US Representative for Silicon Valley Ro Khana argues that the US should become a manufacturing superpower – again. Writing from an American perspective, Khana remarks that the rising US trade deficit since 1998 has cost the country 5 million well-paying manufacturing jobs, leading to the closure of about 70,000 factories. This process has destroyed several communities, while wealth has concentrated in large coastal cities. Deindustrialization and its consequences are familiar to people in many countries, and it now haunts post-Nord Stream Europe too, according to Irish economist Philip Pilkington, as I’ve written.
Although deindustrialization is a fact, there is nothing “inevitable” about it and scholars today question the whole idea that the process is a natural outcome of technological changes that supposedly always lead to the reign of the service sector.
Be it as it may, deindustrialization is real enough and the complex dynamics behind it pertain to policies both at the international and the domestic level.
Globalization, particularly, allows companies to hire highly trained and yet less expensive workforce abroad. The so-called manufacturing sector is not the only one affected: in fact, remote work has opened new opportunities for white-collar workers – and has also made outsourcing more attractive. A estimates that 3.4 million white collar jobs in the US will be sent offshore between 2003 and 2015.
Moreover, Meta itself is reducing headcounts for the very first time ever. As big tech stocks now face high interest rates, Facebook, now Meta, has been overtaken, in terms of market value, by ExxonMobil Corp, as writes journalist Joe Weisenthal. This has been described or even applauded by some analysts as an instance of the so-called “triumph of the real”. The reality shift discourse today also extends to the financial realm, as in Russian President Vladmir Putin’s famous quote about “real reserves” – versus paper and digital assets.

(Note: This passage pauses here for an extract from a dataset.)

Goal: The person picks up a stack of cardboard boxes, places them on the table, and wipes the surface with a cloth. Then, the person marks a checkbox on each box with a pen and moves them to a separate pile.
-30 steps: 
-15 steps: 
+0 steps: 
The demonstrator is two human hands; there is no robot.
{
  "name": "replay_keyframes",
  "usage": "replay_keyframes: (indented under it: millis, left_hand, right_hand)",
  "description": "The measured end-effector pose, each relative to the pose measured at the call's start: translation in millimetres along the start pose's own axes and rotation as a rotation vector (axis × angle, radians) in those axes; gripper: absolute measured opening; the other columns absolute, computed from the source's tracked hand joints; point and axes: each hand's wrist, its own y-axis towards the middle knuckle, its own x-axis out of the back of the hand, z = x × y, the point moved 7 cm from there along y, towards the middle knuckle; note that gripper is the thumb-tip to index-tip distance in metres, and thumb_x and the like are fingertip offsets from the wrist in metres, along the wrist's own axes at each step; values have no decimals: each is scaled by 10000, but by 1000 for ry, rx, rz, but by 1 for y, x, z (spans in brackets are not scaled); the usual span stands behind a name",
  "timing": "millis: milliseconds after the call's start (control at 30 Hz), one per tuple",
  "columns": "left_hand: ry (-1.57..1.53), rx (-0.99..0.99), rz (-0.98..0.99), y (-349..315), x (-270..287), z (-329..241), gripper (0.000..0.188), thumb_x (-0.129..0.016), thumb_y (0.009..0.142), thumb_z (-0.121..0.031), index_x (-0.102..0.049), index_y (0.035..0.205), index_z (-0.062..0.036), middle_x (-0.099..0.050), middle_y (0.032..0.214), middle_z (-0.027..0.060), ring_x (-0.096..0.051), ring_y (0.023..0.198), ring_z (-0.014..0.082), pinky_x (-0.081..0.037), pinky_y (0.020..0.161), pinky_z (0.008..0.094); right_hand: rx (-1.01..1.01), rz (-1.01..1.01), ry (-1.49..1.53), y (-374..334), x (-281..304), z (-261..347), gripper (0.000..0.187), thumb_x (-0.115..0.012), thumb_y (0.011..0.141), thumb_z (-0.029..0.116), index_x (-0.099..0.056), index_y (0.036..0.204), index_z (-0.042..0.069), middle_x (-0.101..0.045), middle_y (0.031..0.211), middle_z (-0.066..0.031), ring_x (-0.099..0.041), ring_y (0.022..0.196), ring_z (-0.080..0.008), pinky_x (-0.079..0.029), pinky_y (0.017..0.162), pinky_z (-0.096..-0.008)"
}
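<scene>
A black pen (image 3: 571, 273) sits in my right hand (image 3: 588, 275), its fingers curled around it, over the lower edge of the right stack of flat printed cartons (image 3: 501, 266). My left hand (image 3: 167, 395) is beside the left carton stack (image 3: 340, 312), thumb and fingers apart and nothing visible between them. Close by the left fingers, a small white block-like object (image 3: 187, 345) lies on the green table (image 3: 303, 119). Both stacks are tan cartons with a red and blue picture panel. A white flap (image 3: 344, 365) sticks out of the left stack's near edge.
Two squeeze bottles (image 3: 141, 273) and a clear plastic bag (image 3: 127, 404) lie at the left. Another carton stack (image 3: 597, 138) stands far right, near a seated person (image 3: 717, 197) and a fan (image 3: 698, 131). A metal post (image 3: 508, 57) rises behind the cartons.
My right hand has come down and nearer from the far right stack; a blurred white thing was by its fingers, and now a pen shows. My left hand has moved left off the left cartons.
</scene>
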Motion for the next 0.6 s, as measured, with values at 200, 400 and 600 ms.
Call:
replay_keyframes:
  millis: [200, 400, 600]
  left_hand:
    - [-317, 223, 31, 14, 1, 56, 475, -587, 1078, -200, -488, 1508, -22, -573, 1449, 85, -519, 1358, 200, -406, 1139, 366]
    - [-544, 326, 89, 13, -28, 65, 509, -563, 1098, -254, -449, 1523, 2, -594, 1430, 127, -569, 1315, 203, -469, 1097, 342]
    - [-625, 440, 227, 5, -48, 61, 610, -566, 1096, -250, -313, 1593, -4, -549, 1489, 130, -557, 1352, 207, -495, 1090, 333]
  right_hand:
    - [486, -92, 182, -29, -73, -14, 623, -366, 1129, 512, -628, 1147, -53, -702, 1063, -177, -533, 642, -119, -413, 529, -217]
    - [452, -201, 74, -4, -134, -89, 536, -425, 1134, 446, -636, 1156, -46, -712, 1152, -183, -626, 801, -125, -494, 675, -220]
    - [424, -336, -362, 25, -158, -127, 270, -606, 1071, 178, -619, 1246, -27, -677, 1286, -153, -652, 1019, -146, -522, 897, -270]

Nothing is simple, though. Economically, in the post-pandemic post-Nord Stream world, amid the Ukraine conflict and the energy crisis, we are right now living peculiar times of intense uncertainty, with high volatility not seen since the 2020 global crisis. Besides that, the relationship between stock market and the labor market strength is no longer stable, which means that good news are not necessarily good news, and the future of the dollar itself is unclear, as de-dollarization advances globally even though (or precisely because) the rising dollar brings the planet closer and closer to recession.
Re-industrializating the nation resonates everywhere today as a good response to many such ills. While much has been said about the social consequences of deindustrialization and outsourcing in terms of domestic social conflicts and tensions, there is also, from the point of view of the nation-state, an important strategic angle, where geopolitics and geoeconomics converge.
Of course, with the pandemics and the global supply chain crisis, many lawmakers have turned their eyes to the importance of a more resilient economy, in terms of industrial policy. In the US, for instance, different voices have been calling for the re-shoring of supply chains critical to the national interest, including medicines and strategic technology – and this call often employs the language of national security concerns.
In this spirit, Ro Khana, in the aforementioned piece, argues that economic imperatives should drive US foreign policy with regard to its rival China. He also suggests that manufacturing workers are much more likely to join unions, thus benefiting from protections that make them part of the large American “middle class”. This, Khana reasons, make for a more democratic society, with less internal conflict. However, one should add that if such positive outcomes are based on hurting other countries, this can alienate even potential partners and allies.
As I’ve written, it is increasingly difficult to insulate industries from geopolitical disputes in today’s world. For sure, it is only natural that nations seek to defend their own interests and to compete. The problem is that while Beijing, for instance, seems to have turned geoeconomics into the very core of its geostrategic approaches (thereby deriving political power from economic power), Washington, on the other hand, has been dangerously weaponizing economic policies and in fact its financial system and the very world economy.
Washington seems to already share at least some of Khana’s concerns – at the expense of even its partners and allies, though. One can see this quite clearly with regards to the US chip war (against China), and how it hurts Taiwan itself, as exemplified by the chip giant TSMC’s new plant in Arizona. The American subsidy war against Europe is yet another case in point. Biden’s new subsidies package basically aims at wiping out the rival European industry, and the EU in turn is now preparing a huge subsidy initiative to counter the American one. Besides the more familiar arms race, we can now witness a peculiar and weaponized industry race.
Industrialization/manufacturing holds the key for the powers and the emerging powers in the 21st century, even when so much is talked about the “post-industrial” world. The hard truth is that neoliberalism is quite dead: subsidies, domestic procurement mandates, and protectionism in general are on the rise. Economic nationalism should thus become increasingly relevant – and, unfortunately, so should trade and industry wars. The dangers of this scenario, to sum it up, involve making economic warfare much more dangerous than it already is, by turning things into an existential challenge for the targets of such warfare, thereby “cornering” them – be they rivals, enemies or even partners and allies.